**Problem details:**
Write the listing out again word for word, excluding any pictures.

**Data extract:**
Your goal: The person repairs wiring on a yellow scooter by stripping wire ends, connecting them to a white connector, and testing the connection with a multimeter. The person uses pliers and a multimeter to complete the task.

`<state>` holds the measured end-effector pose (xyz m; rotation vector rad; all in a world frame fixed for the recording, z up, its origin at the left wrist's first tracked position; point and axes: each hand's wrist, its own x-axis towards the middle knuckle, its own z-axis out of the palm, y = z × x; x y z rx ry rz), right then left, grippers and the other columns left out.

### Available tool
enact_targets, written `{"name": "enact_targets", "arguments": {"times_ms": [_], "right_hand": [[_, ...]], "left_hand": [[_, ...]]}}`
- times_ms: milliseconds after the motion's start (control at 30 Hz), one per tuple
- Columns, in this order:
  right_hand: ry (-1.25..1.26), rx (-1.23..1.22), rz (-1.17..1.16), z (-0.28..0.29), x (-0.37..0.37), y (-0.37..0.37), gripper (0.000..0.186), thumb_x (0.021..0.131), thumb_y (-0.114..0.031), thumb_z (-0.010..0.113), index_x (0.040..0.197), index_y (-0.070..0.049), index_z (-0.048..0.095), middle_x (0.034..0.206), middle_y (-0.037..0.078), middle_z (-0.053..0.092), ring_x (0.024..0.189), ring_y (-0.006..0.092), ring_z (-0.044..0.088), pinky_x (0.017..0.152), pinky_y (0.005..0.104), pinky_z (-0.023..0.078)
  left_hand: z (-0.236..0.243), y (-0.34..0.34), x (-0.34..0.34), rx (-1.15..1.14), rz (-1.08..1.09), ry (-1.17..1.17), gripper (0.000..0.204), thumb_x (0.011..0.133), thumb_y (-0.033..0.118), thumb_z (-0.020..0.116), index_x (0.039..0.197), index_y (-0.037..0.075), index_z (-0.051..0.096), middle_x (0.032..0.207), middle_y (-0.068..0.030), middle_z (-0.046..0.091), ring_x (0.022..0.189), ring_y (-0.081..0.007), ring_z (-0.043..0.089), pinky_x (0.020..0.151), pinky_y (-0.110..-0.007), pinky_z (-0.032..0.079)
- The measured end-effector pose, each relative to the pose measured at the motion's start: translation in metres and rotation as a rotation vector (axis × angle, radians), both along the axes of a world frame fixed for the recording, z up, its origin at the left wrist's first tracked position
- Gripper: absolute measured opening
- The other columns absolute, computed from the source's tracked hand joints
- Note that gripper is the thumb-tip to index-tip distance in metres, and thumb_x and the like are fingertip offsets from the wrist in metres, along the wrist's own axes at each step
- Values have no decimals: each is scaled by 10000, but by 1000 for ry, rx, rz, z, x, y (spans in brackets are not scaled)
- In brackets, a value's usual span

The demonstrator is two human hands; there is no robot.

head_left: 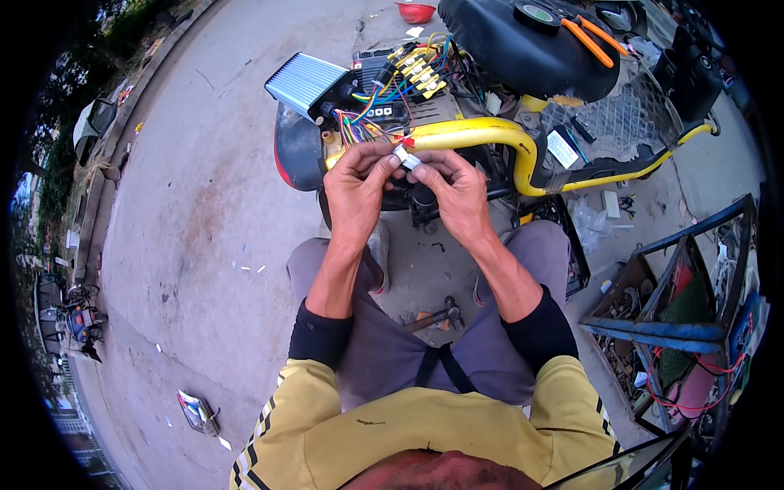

**Exercise output:**
Your goal: The person repairs wiring on a yellow scooter by stripping wire ends, connecting them to a white connector, and testing the connection with a multimeter. The person uses pliers and a multimeter to complete the task.

`<state>` holds the measured end-effector pose (xyz m; rotation vector rad; all in a world frame fixed for the recording, z up, its origin at the left wrist's first tracked position; point and axes: each hand's wrist, its own x-axis towards the middle knuckle, its own z-axis out of the palm, y = z × x; x y z rx ry rz), right then left, grippers and the other columns left out.

### Available tool
enact_targets, written `{"name": "enact_targets", "arguments": {"times_ms": [_], "right_hand": [[_, ...]], "left_hand": [[_, ...]]}}`
- times_ms: milliseconds after the motion's start (control at 30 Hz), one per tuple
- Columns, in this order:
  right_hand: ry (-1.25..1.26), rx (-1.23..1.22), rz (-1.17..1.16), z (-0.28..0.29), x (-0.37..0.37), y (-0.37..0.37), gripper (0.000..0.186), thumb_x (0.021..0.131), thumb_y (-0.114..0.031), thumb_z (-0.010..0.113), index_x (0.040..0.197), index_y (-0.070..0.049), index_z (-0.048..0.095), middle_x (0.034..0.206), middle_y (-0.037..0.078), middle_z (-0.053..0.092), ring_x (0.024..0.189), ring_y (-0.006..0.092), ring_z (-0.044..0.088), pinky_x (0.017..0.152), pinky_y (0.005..0.104), pinky_z (-0.023..0.078)
  left_hand: z (-0.236..0.243), y (-0.34..0.34), x (-0.34..0.34), rx (-1.15..1.14), rz (-1.08..1.09), ry (-1.17..1.17), gripper (0.000..0.204), thumb_x (0.011..0.133), thumb_y (-0.033..0.118), thumb_z (-0.020..0.116), index_x (0.039..0.197), index_y (-0.037..0.075), index_z (-0.051..0.096), middle_x (0.032..0.207), middle_y (-0.068..0.030), middle_z (-0.046..0.091), ring_x (0.022..0.189), ring_y (-0.081..0.007), ring_z (-0.043..0.089), pinky_x (0.020..0.151), pinky_y (-0.110..-0.007), pinky_z (-0.032..0.079)
- The measured end-effector pose, each relative to the pose measured at the motion's start: translation in metres and rotation as a rotation vector (axis × angle, radians), both along the axes of a world frame fixed for the recording, z up, its origin at the left wrist's first tracked position
- Gripper: absolute measured opening
- The other columns absolute, computed from the source's tracked hand joints
- Note that gripper is the thumb-tip to index-tip distance in metres, and thumb_x and the like are fingertip offsets from the wrist in metres, along the wrist's own axes at each step
- Values have no decimals: each is scaled by 10000, but by 1000 for ry, rx, rz, z, x, y (spans in brackets are not scaled)
- In brackets, a value's usual span

The demonstrator is two human hands; there is no robot.

head_left: 

The output is complete as it stands.